Robert Shiller does not need an introduction. A simple Google search would suffice to show how vast and influential his work has been. Professor Shiller won the Nobel Prize in Economics in 2013, is the current Sterling Professor in Economics at Yale University, and stands as one of the most cited and influential economists by IDEAS’s ranking. He finished his undergraduate studies at the University of Michigan in 1967 and obtained his Ph.D. form the Massachusetts Institute of Technology (MIT) in 1972 under the guidance of Franco Modigliani. He famously opposed the common belief that markets aggregated information efficiently, going against the predominant view in financial economics at the time and challenging none other than University of Chicago’s Eugene Fama—a heavyweight of the field and with whom he later shared the Nobel Prize along with Lars Peter Hansen.

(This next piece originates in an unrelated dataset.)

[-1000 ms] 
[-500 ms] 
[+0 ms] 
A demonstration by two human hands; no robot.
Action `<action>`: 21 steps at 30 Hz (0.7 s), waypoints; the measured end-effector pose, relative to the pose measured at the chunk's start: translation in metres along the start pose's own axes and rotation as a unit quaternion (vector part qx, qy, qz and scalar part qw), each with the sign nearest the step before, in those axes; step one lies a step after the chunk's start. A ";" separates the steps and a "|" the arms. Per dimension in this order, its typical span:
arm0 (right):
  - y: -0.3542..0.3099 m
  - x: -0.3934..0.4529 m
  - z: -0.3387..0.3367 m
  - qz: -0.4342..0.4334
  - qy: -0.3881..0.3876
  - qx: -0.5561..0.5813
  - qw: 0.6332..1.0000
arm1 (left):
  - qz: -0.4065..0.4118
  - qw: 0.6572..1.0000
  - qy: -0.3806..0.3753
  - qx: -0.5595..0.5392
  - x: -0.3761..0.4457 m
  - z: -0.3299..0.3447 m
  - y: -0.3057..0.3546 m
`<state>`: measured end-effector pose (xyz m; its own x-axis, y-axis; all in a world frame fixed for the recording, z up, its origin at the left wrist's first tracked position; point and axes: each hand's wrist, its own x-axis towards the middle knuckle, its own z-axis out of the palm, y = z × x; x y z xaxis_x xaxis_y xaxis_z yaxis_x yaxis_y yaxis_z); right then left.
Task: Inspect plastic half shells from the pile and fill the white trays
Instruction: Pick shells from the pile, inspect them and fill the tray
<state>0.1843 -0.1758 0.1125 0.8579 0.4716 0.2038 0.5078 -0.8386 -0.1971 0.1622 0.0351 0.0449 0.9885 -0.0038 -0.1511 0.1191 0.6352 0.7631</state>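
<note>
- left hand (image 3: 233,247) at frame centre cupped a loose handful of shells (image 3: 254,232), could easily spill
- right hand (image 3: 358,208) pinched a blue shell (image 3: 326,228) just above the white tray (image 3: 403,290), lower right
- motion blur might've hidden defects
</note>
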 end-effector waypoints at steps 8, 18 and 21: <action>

His latest research has focused around how narrative shapes decision-making and consequently the economy. We met with Professor Shiller after his IAST Distinguished Lecture to talk about the influence of narrative on decision-making, the rise of Donald Trump in the United States, and Eugene Fama. The following is an edited version of that talk.

*This interview was conducted alongside James Nash, who works as a freelance journalist for the TSE Mag and IAST Connect. We hope that this will be the first of many more collaborations between TSE’s magazines.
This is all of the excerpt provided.